Exercise brief:
Every entry must be output exactly as it was written.

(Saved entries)

>>>>>

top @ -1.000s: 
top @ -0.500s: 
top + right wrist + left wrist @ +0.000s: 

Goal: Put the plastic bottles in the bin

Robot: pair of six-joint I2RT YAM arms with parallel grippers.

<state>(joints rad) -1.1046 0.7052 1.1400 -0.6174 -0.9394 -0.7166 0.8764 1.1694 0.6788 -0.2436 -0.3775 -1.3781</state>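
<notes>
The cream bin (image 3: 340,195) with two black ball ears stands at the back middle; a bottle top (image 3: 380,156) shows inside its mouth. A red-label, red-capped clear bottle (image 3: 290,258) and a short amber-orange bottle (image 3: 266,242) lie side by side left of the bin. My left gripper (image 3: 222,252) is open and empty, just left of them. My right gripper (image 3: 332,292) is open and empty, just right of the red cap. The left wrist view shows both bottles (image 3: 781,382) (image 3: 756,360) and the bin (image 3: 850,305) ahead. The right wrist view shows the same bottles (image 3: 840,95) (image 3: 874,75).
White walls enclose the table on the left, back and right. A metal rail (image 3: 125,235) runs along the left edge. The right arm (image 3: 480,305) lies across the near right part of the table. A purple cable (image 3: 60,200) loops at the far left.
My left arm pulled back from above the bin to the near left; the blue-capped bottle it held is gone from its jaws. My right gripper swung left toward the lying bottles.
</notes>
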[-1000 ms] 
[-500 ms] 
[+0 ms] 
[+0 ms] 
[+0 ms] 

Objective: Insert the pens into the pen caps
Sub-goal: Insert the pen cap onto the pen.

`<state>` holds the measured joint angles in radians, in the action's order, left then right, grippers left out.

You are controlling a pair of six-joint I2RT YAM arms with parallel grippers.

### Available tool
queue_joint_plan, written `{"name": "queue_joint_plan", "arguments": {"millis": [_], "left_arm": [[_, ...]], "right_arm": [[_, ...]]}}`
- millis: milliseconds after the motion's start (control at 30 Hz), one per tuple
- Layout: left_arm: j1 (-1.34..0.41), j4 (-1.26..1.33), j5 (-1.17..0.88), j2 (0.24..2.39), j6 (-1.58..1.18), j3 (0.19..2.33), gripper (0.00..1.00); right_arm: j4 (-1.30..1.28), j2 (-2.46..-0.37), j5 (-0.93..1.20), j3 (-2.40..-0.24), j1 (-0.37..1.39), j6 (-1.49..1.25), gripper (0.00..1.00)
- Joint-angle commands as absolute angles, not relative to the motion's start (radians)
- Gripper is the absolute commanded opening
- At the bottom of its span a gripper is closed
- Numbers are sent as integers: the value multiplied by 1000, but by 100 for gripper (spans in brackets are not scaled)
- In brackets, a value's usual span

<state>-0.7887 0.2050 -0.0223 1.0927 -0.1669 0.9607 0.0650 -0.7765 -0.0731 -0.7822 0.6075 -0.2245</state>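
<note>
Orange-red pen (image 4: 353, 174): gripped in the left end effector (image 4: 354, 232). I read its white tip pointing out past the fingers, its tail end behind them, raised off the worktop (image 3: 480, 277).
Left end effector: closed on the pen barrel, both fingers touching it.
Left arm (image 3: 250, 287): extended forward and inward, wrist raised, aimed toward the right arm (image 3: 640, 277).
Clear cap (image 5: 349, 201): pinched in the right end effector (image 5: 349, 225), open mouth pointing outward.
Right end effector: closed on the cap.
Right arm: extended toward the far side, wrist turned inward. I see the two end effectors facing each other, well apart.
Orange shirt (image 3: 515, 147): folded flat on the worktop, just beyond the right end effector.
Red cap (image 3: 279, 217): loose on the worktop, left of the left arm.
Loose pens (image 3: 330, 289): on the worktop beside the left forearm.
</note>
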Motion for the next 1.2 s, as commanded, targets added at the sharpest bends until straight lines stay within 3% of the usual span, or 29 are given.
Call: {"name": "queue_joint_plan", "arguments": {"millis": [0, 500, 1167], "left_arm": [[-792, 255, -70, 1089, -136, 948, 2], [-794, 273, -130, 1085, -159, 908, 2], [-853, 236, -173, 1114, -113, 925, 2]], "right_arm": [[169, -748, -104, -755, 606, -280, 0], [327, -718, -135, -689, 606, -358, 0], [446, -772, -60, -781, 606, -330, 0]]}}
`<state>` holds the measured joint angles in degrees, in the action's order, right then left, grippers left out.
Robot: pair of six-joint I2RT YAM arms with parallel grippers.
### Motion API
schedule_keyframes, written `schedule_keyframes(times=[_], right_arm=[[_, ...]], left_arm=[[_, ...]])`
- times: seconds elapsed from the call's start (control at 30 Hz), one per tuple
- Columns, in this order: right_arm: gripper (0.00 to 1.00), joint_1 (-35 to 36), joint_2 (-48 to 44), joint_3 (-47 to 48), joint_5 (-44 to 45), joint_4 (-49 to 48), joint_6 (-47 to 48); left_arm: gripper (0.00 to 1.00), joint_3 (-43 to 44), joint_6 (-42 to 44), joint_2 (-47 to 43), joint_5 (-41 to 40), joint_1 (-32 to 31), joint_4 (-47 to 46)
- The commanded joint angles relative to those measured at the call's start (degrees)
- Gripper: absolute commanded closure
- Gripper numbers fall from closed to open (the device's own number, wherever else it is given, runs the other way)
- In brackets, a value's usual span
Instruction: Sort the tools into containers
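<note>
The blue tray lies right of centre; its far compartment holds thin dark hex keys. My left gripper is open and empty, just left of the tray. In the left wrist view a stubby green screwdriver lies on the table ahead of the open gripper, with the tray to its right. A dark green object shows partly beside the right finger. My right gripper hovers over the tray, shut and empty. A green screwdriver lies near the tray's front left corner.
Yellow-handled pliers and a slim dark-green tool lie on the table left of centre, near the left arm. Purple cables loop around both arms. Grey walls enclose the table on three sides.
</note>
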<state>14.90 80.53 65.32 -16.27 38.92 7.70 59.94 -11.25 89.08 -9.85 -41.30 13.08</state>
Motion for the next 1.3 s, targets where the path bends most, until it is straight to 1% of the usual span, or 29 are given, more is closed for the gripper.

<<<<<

Completed exercise:
top @ -1.000s: 
top @ -0.500s: 
top + right wrist + left wrist @ +0.000s: 

Goal: Put the plastic bottles in the bin

Robot: pair of six-joint I2RT YAM arms with parallel grippers.

<state>(joints rad) -1.1046 0.7052 1.1400 -0.6174 -0.9394 -0.7166 0.8764 1.1694 0.6788 -0.2436 -0.3775 -1.3781</state>
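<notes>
The cream bin (image 3: 340,195) with two black ball ears stands at the back middle; a bottle top (image 3: 380,156) shows inside its mouth. A red-label, red-capped clear bottle (image 3: 290,258) and a short amber-orange bottle (image 3: 266,242) lie side by side left of the bin. My left gripper (image 3: 222,252) is open and empty, just left of them. My right gripper (image 3: 332,292) is open and empty, just right of the red cap. The left wrist view shows both bottles (image 3: 781,382) (image 3: 756,360) and the bin (image 3: 850,305) ahead. The right wrist view shows the same bottles (image 3: 840,95) (image 3: 874,75).
White walls enclose the table on the left, back and right. A metal rail (image 3: 125,235) runs along the left edge. The right arm (image 3: 480,305) lies across the near right part of the table. A purple cable (image 3: 60,200) loops at the far left.
My left arm pulled back from above the bin to the near left; the blue-capped bottle it held is gone from its jaws. My right gripper swung left toward the lying bottles.
</notes>
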[-1000 ms] 
[-500 ms] 
[+0 ms] 
[+0 ms] 
[+0 ms] 

Objective: Insert the pens into the pen caps
Sub-goal: Insert the pen cap onto the pen.

`<state>` holds the measured joint angles in radians, in the action's order, left then right, grippers left out.

You are controlling a pair of six-joint I2RT YAM arms with parallel grippers.

### Available tool
queue_joint_plan, written `{"name": "queue_joint_plan", "arguments": {"millis": [_], "left_arm": [[_, ...]], "right_arm": [[_, ...]]}}`
- millis: milliseconds after the motion's start (control at 30 Hz), one per tuple
- Layout: left_arm: j1 (-1.34..0.41), j4 (-1.26..1.33), j5 (-1.17..0.88), j2 (0.24..2.39), j6 (-1.58..1.18), j3 (0.19..2.33), gripper (0.00..1.00); right_arm: j4 (-1.30..1.28), j2 (-2.46..-0.37), j5 (-0.93..1.20), j3 (-2.40..-0.24), j1 (-0.37..1.39), j6 (-1.49..1.25), gripper (0.00..1.00)
- Joint-angle commands as absolute angles, not relative to the motion's start (radians)
- Gripper is the absolute commanded opening
- At the bottom of its span a gripper is closed
- Numbers are sent as integers: the value multiplied by 1000, but by 100 for gripper (spans in brackets are not scaled)
- In brackets, a value's usual span

<state>-0.7887 0.2050 -0.0223 1.0927 -0.1669 0.9607 0.0650 -0.7765 -0.0731 -0.7822 0.6075 -0.2245</state>
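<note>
Orange-red pen (image 4: 353, 174): gripped in the left end effector (image 4: 354, 232). I read its white tip pointing out past the fingers, its tail end behind them, raised off the worktop (image 3: 480, 277).
Left end effector: closed on the pen barrel, both fingers touching it.
Left arm (image 3: 250, 287): extended forward and inward, wrist raised, aimed toward the right arm (image 3: 640, 277).
Clear cap (image 5: 349, 201): pinched in the right end effector (image 5: 349, 225), open mouth pointing outward.
Right end effector: closed on the cap.
Right arm: extended toward the far side, wrist turned inward. I see the two end effectors facing each other, well apart.
Orange shirt (image 3: 515, 147): folded flat on the worktop, just beyond the right end effector.
Red cap (image 3: 279, 217): loose on the worktop, left of the left arm.
Loose pens (image 3: 330, 289): on the worktop beside the left forearm.
</note>
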Motion for the next 1.2 s, as commanded, targets added at the sharpest bends until straight lines stay within 3% of the usual span, or 29 are given.
Call: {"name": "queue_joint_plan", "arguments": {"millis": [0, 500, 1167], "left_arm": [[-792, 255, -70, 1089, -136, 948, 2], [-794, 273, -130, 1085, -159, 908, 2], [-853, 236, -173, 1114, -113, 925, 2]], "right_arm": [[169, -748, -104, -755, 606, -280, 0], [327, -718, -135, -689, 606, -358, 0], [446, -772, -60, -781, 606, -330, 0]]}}
`<state>` holds the measured joint angles in degrees, in the action's order, right then left, grippers left out.
Robot: pair of six-joint I2RT YAM arms with parallel grippers.
### Motion API
schedule_keyframes, written `schedule_keyframes(times=[_], right_arm=[[_, ...]], left_arm=[[_, ...]])`
- times: seconds elapsed from the call's start (control at 30 Hz), one per tuple
- Columns, in this order: right_arm: gripper (0.00 to 1.00), joint_1 (-35 to 36), joint_2 (-48 to 44), joint_3 (-47 to 48), joint_5 (-44 to 45), joint_4 (-49 to 48), joint_6 (-47 to 48); left_arm: gripper (0.00 to 1.00), joint_3 (-43 to 44), joint_6 (-42 to 44), joint_2 (-47 to 43), joint_5 (-41 to 40), joint_1 (-32 to 31), joint_4 (-47 to 46)
- The commanded joint angles relative to those measured at the call's start (degrees)
- Gripper: absolute commanded closure
- Gripper numbers fall from closed to open (the device's own number, wherever else it is given, runs the other way)
- In brackets, a value's usual span
Instruction: Sort the tools into containers
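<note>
The blue tray lies right of centre; its far compartment holds thin dark hex keys. My left gripper is open and empty, just left of the tray. In the left wrist view a stubby green screwdriver lies on the table ahead of the open gripper, with the tray to its right. A dark green object shows partly beside the right finger. My right gripper hovers over the tray, shut and empty. A green screwdriver lies near the tray's front left corner.
Yellow-handled pliers and a slim dark-green tool lie on the table left of centre, near the left arm. Purple cables loop around both arms. Grey walls enclose the table on three sides.
</note>
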<state>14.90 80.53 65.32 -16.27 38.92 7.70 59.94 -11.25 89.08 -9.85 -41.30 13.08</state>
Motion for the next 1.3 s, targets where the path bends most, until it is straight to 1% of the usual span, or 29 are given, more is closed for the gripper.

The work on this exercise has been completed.